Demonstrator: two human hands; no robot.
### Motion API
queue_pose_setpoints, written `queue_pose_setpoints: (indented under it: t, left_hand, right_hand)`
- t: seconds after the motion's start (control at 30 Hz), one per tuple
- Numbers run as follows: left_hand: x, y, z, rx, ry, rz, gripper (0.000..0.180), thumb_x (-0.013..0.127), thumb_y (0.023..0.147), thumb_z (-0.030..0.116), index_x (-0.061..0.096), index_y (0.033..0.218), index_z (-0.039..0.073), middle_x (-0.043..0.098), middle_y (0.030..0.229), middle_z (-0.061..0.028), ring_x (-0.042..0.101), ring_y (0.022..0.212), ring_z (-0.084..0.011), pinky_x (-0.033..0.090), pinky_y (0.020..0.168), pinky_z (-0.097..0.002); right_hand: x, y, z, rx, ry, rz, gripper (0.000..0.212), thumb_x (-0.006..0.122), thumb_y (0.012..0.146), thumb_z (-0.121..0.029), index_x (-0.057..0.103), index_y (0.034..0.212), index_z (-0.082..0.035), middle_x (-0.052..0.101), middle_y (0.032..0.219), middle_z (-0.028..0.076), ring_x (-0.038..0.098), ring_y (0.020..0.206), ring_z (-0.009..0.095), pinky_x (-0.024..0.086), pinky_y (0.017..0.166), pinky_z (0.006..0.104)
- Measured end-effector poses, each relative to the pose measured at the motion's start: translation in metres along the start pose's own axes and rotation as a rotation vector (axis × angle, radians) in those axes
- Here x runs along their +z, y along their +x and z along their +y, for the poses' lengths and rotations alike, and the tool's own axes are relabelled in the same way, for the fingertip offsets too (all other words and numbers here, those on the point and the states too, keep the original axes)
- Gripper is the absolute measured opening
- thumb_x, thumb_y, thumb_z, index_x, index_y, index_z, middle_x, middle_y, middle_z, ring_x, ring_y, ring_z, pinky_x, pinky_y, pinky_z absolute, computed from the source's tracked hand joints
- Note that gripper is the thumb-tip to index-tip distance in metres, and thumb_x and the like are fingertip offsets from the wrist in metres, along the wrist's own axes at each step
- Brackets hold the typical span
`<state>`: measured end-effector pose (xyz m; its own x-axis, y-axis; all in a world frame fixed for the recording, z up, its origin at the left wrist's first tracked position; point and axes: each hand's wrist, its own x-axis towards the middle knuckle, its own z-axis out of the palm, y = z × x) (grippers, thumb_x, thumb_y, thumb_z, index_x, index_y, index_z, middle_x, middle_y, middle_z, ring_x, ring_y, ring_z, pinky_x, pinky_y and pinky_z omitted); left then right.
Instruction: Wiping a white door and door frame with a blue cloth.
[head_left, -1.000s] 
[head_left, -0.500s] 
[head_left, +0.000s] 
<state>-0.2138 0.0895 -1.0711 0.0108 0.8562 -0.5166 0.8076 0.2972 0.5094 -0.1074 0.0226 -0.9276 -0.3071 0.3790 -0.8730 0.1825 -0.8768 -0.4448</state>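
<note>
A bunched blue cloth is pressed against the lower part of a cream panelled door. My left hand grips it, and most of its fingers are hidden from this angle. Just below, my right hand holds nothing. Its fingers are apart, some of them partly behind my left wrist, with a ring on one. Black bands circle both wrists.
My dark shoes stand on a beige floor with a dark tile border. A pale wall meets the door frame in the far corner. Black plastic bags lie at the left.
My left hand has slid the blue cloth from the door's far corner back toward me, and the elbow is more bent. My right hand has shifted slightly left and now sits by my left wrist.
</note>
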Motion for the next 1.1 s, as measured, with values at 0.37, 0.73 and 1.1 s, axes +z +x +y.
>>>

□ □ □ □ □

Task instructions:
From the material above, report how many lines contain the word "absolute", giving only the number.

Result below:
2